Während in den letzten zehn Jahren jeweils hohe 3stellige Millionenbeträge für Straßen in Sachsen verwendet wurden, kam der Radwegebau meist nur auf einstellige Beträge, in der Spitze zuletzt 2023 auf 28,6Mio Euro.
Es ist erbärmlich, dass gerade bei diesem – sogar preiswerterem – Verkehrsmittel derart gekürzt wird!
Derweil werden munter externe Gutachten und Beratungsverträge beauftragt; trotz Personalaufwuchs und Fachleuten im eigenen Haus. Von Budgetüberschreitungen bei landeseigenen Bauprojekten bspw. im Bäderbereich in zweistelliger Millionenhöhe ganz zu schweigen…
Geld ist da.
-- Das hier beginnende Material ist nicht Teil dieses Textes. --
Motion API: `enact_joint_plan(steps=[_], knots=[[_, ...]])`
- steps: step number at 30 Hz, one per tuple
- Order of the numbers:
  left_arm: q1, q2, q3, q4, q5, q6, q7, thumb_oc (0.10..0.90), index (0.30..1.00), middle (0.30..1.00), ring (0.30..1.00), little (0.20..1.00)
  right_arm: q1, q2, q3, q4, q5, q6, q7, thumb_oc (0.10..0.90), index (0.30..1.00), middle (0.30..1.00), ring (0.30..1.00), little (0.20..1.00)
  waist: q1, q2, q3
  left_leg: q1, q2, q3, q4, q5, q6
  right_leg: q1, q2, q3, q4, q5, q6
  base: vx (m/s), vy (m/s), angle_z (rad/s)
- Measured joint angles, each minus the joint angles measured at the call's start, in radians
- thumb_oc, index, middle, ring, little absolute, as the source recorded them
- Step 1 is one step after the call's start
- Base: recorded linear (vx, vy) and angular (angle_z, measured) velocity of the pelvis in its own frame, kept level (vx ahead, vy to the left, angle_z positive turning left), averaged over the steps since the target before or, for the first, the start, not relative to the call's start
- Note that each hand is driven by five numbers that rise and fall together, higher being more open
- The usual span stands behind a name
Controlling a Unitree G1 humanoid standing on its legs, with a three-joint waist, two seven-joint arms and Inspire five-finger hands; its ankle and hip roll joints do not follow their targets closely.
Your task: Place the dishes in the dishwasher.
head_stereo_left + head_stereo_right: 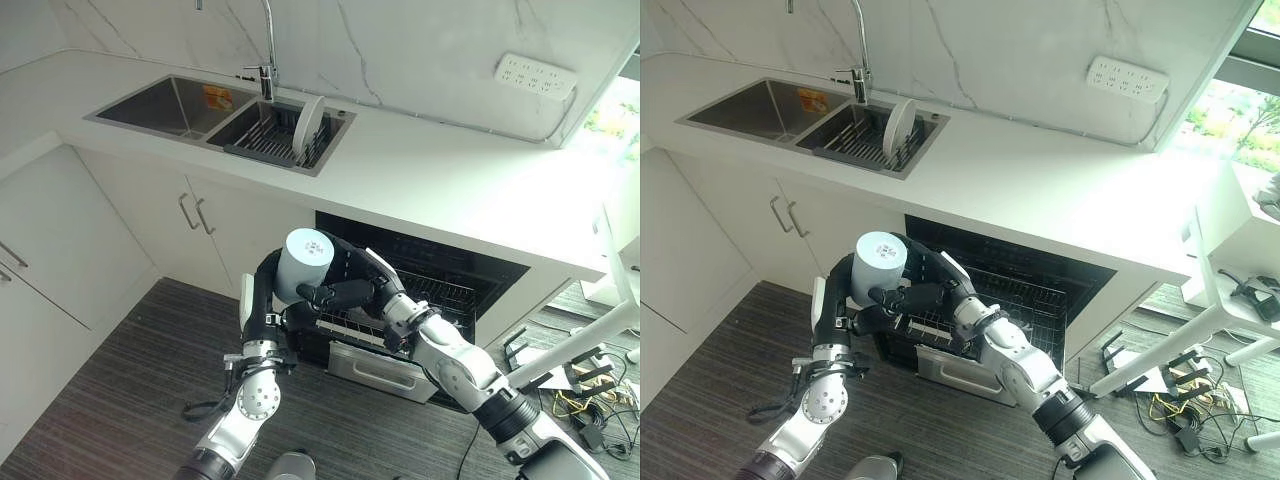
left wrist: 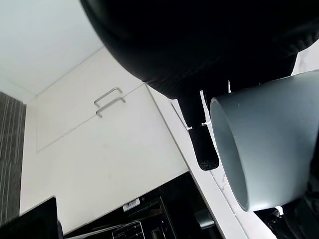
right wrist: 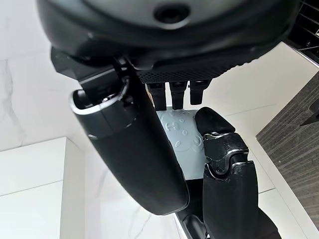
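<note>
So the pale blue-grey plastic cup (image 1: 304, 262) was up in the air just above the open dishwasher's black wire rack (image 1: 440, 292), bottom facing up. The right robot hand (image 1: 345, 290) had its fingers curled round the cup's side, so it was clearly the nearer one. The left robot hand (image 2: 199, 45) sat right beside the cup, but I couldn't tell about its fingers.

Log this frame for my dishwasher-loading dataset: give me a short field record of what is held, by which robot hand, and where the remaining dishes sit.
held item: pale grey cup, bottom up, above the open dishwasher
holding robot hand: left robot hand, curled round the cup from below
other robot hand: right robot hand, fingers against the cup's side
dishwasher rack: pulled out below the cup; its contents too dark to tell
remaining dish: white plate upright in the sink rack
counter: white worktop
</note>
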State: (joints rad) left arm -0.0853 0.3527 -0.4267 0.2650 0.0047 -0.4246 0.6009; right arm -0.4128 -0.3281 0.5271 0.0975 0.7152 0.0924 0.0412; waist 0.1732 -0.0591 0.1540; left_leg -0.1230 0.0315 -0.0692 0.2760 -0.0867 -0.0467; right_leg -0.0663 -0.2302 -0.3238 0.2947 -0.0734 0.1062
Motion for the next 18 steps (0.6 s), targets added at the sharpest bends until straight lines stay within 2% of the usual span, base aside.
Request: enact_joint_plan(steps=[7,18], knots=[[0.000,0.024,0.000,0.001,-0.039,-0.037,-0.020,0.400,0.300,0.300,0.300,0.300,-0.029,-0.025,0.011,0.000,0.015,0.000,0.025,0.800,0.900,0.900,0.900,0.900,0.008,-0.001,0.001,0.000,0.000,-0.005,0.000,0.000,-0.001,0.004,0.002,-0.003,-0.003,0.000,0.000,0.00,0.000,0.00],[0.000,0.027,0.000,0.011,-0.040,-0.040,-0.025,0.400,0.300,0.300,0.300,0.300,-0.033,-0.024,0.013,0.028,0.074,-0.006,0.043,0.800,0.900,0.900,0.900,0.900,0.022,0.000,0.002,-0.001,-0.001,-0.005,0.000,0.001,-0.001,0.005,0.002,-0.003,-0.005,0.000,0.000,0.00,0.000,0.00]])
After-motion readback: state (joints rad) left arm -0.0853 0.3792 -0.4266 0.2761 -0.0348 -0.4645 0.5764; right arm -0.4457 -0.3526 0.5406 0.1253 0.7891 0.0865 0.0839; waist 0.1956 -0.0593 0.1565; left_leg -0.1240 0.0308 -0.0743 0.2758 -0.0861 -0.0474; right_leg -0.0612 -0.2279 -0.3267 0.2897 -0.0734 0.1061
Nur an den falschen Stellen.
Wenn das russische Frühwarnsystem den Taurus erkennt und es in Automatik steht brauchen wir keinen Radweg mehr.
Die letzte grün dominierte Landesregierung wollte den Radwegebau massiv forcieren, hat aber nicht zum Wahlerfolg gereicht. Jetzt kehr man den letzten Rest an Steuereinnahmen zusammen und nimmt noch Kredite auf und bezahlt eben Taurus für die Ukraine. Einfach andere Prioritäten aufgrund anderer politischer Machtverhältnisse. Der mit Steuergeldern in Russland demnächst finanzierte Einschlag eines Taurusmarschflugkörpers hätte den Radweg finanziert. So ist das in der Demokratie.